I had a question recently emailed to me that would be a good blog post, and it dealt with a man who wanted to know if his ex spouse could get any of his pension and 401k, when they had been divorced 9 years.

Without all the facts, it is not a straightforward answer, but if the pension and 401k were acquired during marriage and before separation, then yes an ex spouse may have a claim. It depends on what the Judgment from 9 years ago says. If the Judgment either awards the retirement to him, or divides it between the parties, then whatever the Judgment says is binding on both parties.

If, however, the Judgment does not specifically mention the 401k or pension, or what happens to the retirement accounts of the parties, then it is called an Omitted Asset, and the Court, under Family Code 2556, retains jurisdiction to divide an omitted asset even years after a divorce is done. I had a case recently where the parties were divorced 28 years, and the issue of division of the husband’s pension came up and the Court made a ruling dividing .
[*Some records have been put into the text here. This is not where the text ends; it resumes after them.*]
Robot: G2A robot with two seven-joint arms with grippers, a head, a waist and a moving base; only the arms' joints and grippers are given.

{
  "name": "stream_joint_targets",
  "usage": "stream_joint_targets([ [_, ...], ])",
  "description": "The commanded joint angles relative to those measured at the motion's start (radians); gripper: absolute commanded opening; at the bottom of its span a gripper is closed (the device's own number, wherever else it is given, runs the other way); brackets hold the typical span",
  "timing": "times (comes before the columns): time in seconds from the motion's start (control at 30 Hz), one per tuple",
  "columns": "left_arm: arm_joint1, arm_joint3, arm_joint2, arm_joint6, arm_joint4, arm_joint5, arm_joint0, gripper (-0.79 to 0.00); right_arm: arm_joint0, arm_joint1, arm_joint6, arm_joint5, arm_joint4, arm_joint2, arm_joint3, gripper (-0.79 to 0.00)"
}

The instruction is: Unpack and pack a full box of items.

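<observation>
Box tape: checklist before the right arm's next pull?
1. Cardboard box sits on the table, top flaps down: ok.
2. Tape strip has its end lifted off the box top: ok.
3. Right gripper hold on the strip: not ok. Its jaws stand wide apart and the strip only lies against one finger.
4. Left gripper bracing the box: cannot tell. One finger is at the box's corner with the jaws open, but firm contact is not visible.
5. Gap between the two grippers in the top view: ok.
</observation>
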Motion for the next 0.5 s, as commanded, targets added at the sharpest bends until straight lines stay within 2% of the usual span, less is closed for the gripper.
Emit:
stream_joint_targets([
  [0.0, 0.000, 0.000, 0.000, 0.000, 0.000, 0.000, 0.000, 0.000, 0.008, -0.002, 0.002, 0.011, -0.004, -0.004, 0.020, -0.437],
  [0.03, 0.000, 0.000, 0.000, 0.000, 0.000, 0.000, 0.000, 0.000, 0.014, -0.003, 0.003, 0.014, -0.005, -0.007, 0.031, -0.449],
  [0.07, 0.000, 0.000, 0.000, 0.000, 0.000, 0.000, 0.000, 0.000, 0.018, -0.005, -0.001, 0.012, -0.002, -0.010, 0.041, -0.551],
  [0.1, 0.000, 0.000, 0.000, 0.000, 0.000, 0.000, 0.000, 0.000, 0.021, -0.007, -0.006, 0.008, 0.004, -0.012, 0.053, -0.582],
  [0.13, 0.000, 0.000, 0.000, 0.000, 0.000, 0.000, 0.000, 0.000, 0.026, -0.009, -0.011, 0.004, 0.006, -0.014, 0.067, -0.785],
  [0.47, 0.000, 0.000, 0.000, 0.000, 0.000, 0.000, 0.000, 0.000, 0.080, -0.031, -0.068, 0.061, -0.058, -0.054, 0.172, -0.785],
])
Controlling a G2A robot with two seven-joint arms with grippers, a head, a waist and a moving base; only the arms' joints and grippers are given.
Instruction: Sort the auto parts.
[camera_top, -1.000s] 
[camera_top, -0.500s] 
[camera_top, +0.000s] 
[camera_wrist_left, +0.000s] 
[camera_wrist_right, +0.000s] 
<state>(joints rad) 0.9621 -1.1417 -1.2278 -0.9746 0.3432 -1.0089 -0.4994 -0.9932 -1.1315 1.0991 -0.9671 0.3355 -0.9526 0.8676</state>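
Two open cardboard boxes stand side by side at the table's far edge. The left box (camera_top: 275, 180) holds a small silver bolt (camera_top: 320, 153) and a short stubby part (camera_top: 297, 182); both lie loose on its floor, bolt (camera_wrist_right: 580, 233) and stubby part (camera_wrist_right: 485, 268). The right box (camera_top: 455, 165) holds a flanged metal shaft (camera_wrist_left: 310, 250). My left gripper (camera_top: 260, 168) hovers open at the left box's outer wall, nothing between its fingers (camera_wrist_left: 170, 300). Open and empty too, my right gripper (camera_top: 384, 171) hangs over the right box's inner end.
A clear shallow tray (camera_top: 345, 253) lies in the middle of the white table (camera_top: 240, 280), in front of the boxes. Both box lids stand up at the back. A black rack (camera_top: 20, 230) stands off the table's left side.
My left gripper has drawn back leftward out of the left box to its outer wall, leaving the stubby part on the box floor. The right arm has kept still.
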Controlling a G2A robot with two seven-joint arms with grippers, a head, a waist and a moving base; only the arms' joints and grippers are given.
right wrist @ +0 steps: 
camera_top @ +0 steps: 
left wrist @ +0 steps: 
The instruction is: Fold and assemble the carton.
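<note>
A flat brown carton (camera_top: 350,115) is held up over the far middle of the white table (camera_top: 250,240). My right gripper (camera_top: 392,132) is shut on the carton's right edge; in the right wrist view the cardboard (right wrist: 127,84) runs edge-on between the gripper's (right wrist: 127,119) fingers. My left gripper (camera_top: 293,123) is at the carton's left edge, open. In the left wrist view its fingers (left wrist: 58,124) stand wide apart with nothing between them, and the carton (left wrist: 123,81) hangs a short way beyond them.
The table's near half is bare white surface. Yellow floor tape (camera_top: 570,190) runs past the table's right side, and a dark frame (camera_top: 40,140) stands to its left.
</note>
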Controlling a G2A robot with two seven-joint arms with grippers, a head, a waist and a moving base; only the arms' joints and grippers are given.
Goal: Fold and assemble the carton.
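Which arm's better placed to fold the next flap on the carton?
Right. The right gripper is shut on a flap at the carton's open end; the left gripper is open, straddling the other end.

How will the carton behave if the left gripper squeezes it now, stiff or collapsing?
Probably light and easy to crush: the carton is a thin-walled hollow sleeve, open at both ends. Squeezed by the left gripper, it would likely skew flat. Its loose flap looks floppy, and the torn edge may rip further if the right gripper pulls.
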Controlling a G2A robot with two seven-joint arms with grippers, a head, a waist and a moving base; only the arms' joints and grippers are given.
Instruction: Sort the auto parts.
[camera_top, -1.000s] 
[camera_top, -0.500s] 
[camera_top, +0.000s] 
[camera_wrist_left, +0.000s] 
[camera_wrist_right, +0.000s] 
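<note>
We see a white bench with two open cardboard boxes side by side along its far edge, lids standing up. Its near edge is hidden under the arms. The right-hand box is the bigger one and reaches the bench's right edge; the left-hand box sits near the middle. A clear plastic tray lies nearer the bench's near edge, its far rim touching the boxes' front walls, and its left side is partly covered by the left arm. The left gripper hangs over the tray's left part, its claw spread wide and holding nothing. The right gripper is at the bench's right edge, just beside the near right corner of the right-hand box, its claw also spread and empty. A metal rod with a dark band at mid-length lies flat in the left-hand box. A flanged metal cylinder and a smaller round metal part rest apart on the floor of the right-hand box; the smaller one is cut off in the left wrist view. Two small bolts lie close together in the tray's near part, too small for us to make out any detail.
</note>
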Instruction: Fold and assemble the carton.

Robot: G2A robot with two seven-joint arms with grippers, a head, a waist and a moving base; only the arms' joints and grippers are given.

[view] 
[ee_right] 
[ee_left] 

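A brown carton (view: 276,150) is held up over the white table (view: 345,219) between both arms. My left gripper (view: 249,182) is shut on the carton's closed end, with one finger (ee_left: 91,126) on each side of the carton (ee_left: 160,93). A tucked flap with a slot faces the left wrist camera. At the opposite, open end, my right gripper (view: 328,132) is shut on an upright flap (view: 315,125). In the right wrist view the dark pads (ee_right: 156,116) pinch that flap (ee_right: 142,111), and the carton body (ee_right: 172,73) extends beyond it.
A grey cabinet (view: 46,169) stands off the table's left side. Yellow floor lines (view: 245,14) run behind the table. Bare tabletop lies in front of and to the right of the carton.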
There a few exceptions on when a Court may decide not to divide an asset that was left out of the Judgment, but they are very specific to the facts of a case. The important thing to remember is to always include everything in your Judgment, otherwise you leave open the risk that you will end up in Court again later over a disputed asset that was omitted. Otherwise, talk to a post judgment modification lawyer to discuss your case.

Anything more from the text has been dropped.